Осталась только загадка, что же произошло в забытьи меж той ночью и утром. Было как-то в детстве, меня уложили загорать на балконе: голова и часть спины в тени, остальное на солнце; ветерок проходит вдоль головы, спины, ног, у лица и плечей он прохладен, узко струится — и тепл, и медлен, и пузырчат на горячих ногах; в секунду проходит он вдоль меня, успевая на неведомой черте стать совсем иным… И однажды на грани меж ночью отчаянья и утром легла черта. В неведомый миг во сне она легла между мной и мной. Я была все та же, все помнила о себе, но не было больше во мне любви, которую в предыдущее мгновенье — перед провалом в забытье — ощущала неизбывной.

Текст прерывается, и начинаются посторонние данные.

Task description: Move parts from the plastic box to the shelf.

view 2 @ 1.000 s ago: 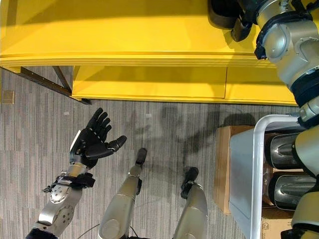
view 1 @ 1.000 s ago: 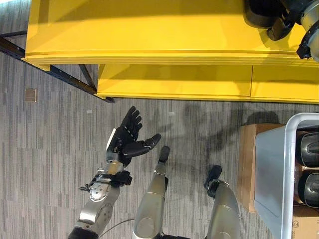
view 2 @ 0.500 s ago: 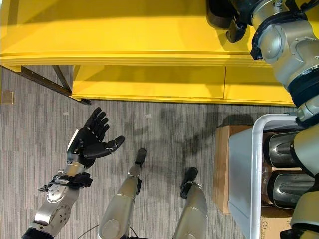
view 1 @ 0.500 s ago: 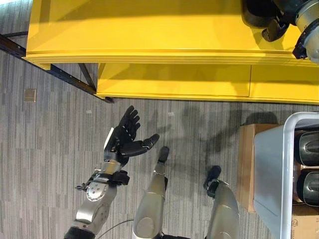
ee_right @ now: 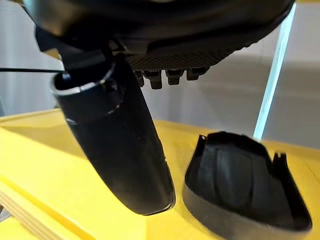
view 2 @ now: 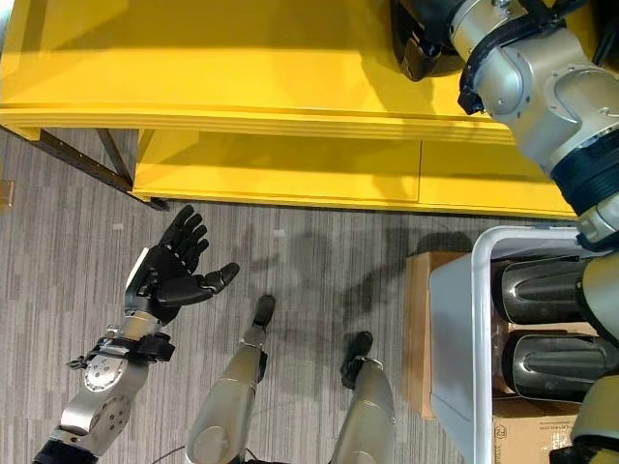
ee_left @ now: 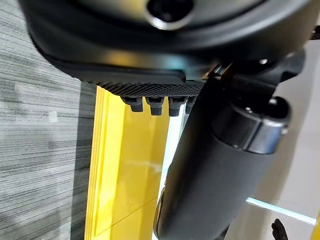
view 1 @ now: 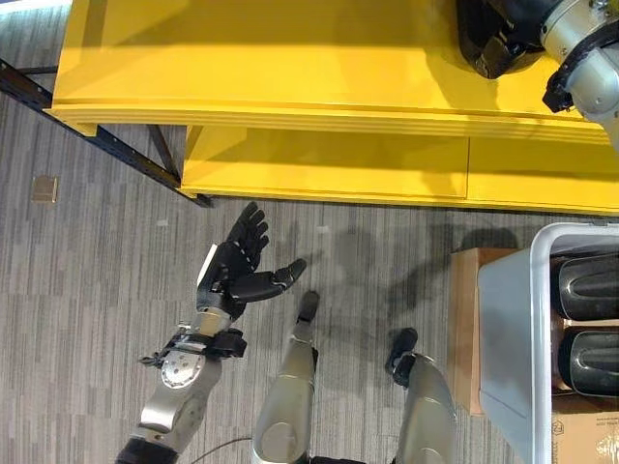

Я была свободна: не только от Тимы — от всей прежней жизни. И незнакомое, без цвета и запаха, не восторженное, не торжествующее, никакое, не нарастающее, не проступающее, сразу уже здесь (не став со временем ни ярче, ни понятнее, потом оно и вовсе отступит в тень) — совершенно отчетливое знание: что если в детство я пришла существовавшей до этого вечно, то только теперь я подлинно стала. К смерти это не имело никакого отношения, наоборот, смерть вроде бы даже нужна была действительности — но я вместе с миром с этих пор стала быть, и, имеющая умереть, от смерти уже не зависела. Такое вот оказалось вдруг знание — без выкладок и доказательств. Как на конверте с адресатами причин и следствий: Почему. Да нипочему. Кому. Да никому. А в личные руки мне.

* * *
А через несколько лет, когда я проходила по улице с племянницей, к нам, чуть не сбив нас с ног, стремительно свернул «Москвич», из которого, оставив в машине невесту, выскочил бледный Тима.

— Как ты не понимаешь? — чуть не кричал он. — Это ты все испортила, ты!

Племянница сердито смотрела вслед сорвавшейся с места машине.